Sunday, March 28, 2010
Sitting in the classroom, the fan whirrs above my head, casting a rapidly rippling shadow over the lined book-page (does a moving object "cast" a shadow?), making my words seem like they are emerging from under the waters of a flowing river. How is the act of writing, this movement of thought from mind to page, a political act? What is the exercise and expression of power that it implies? Is the political resident inherently in the symbols we create, consciously and otherwise (for one might argue that there can be no true unconscious, everything one does is the sum of deliberations over time)? The fact that I use one turn of phrase rather than another--is that political? Is it that I carry ten pens, none of them costing more than twenty rupees, to ensure that my words do not run into an inkless vacuum? Is it that I write--and mostly think--in English? Is it that I sit here, at the head of this cloth-covered table, striking the pose of writing teacher, with the power to tell my students to bend over their books and apply themselves to a task of my choosing? Does the labeling of these acts and their attendant intentions trivialise what most of us understand as politics? Is the political in fact restricted to the popular understanding of the term "politics"? Or does the fact of being a human being occupying--naturally and otherwise--certain positions in relation to others (always, in relation to others), constitute an essential politic-ality? And here my pen pauses.

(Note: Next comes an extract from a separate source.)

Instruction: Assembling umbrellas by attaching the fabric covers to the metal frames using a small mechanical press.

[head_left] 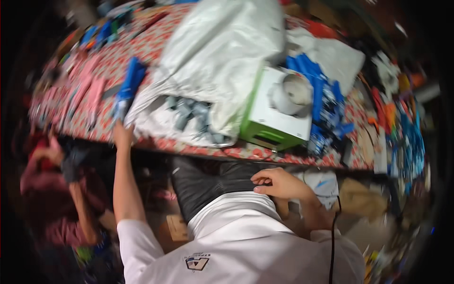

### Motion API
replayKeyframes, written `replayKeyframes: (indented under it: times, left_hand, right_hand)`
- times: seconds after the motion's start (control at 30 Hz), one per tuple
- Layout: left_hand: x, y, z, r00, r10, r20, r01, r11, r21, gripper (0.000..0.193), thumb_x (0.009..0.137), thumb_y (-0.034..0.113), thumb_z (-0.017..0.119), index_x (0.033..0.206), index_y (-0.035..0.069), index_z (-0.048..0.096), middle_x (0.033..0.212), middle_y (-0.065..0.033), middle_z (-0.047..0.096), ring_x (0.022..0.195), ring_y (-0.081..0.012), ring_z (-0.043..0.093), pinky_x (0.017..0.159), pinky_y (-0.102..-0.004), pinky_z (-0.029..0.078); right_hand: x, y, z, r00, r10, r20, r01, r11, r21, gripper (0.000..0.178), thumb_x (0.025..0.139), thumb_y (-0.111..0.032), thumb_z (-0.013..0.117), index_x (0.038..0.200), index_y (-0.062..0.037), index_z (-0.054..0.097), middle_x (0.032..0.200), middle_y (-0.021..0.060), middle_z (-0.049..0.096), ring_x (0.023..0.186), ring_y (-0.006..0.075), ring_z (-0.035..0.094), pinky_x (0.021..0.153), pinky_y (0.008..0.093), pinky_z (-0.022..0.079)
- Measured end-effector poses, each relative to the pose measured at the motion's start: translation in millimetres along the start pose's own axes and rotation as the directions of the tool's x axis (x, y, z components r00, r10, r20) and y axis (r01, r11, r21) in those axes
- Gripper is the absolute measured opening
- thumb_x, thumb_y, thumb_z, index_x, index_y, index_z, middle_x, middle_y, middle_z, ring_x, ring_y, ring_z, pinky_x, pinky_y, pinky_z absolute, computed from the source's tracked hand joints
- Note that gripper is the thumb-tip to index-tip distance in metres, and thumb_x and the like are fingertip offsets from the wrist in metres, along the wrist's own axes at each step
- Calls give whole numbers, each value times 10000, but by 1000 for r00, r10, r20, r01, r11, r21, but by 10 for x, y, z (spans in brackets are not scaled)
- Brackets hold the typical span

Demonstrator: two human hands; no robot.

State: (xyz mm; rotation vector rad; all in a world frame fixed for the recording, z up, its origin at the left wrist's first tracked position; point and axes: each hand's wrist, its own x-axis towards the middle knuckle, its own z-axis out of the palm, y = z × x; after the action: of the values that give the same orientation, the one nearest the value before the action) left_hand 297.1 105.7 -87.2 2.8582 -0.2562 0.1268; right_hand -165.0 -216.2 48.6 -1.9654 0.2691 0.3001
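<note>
At the table's front edge, my left hand (124,134) is closed around the lower, paler end of a long blue bundle (130,84), which slants away over the tablecloth. Blur hides what the bundle is made of. My right hand (279,183) hovers above my lap, fingers loosely bent and apart, with nothing visible in it. Beside the blue bundle lies a large white sack (217,52), its mouth toward me, with grey-green strips (189,113) showing there.
A green and white box (279,128) stands right of the sack with a roll of white tape (291,92) on top. Blue pieces (321,104) lie behind it. Pink strips (90,92) cover the red patterned tablecloth (151,28) at left. Another person's arm (82,208) is at far left.
</note>
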Motion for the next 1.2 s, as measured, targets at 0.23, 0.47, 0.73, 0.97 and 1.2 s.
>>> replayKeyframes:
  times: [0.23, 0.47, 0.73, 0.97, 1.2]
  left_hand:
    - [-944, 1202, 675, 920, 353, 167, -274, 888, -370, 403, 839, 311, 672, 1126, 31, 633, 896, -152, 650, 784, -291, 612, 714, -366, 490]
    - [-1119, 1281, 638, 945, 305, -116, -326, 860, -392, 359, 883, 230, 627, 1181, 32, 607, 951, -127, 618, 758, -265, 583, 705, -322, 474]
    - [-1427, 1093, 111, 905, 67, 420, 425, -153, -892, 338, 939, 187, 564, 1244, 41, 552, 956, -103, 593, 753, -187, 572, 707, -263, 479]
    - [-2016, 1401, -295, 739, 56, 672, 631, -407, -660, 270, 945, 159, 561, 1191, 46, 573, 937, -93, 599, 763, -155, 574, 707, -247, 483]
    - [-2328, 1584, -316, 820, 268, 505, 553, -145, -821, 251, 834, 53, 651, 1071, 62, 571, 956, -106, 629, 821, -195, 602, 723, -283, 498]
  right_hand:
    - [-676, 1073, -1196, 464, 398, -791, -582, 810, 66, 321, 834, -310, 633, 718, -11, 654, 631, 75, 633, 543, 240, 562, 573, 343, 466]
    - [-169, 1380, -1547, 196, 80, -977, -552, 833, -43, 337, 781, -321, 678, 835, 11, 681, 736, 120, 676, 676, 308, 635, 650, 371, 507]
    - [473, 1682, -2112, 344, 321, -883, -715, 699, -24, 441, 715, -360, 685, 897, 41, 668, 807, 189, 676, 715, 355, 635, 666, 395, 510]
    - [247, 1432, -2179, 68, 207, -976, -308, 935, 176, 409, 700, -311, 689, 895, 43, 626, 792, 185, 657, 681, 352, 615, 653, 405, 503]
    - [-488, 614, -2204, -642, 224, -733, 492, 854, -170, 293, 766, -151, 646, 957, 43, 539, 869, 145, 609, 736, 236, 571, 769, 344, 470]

Because what that implies is that every act, every thought, whether in performance or interpretation, must be framed, unframed, reframed, as political.
And that's what this space is about. About looking at our lives--one's life--with a microscopic intensity, bringing to bear on it all the harshness of ethical illumination, so that it is rendered clear, its antecedents and possible consequences made visible.
So that we can then take each step that we do take (and reflect on those we do not take) with full awareness and responsibility.
One might then say that such intense reflectivity/reflexivity robs life of spontaneity. On one level, perhaps this is true. But on another, it calls for an internalisation of the process of reflection in a way that makes all thought, all action, ethical, or sensitive to consequence.
And maybe that is one way in which we can hope to live the good life.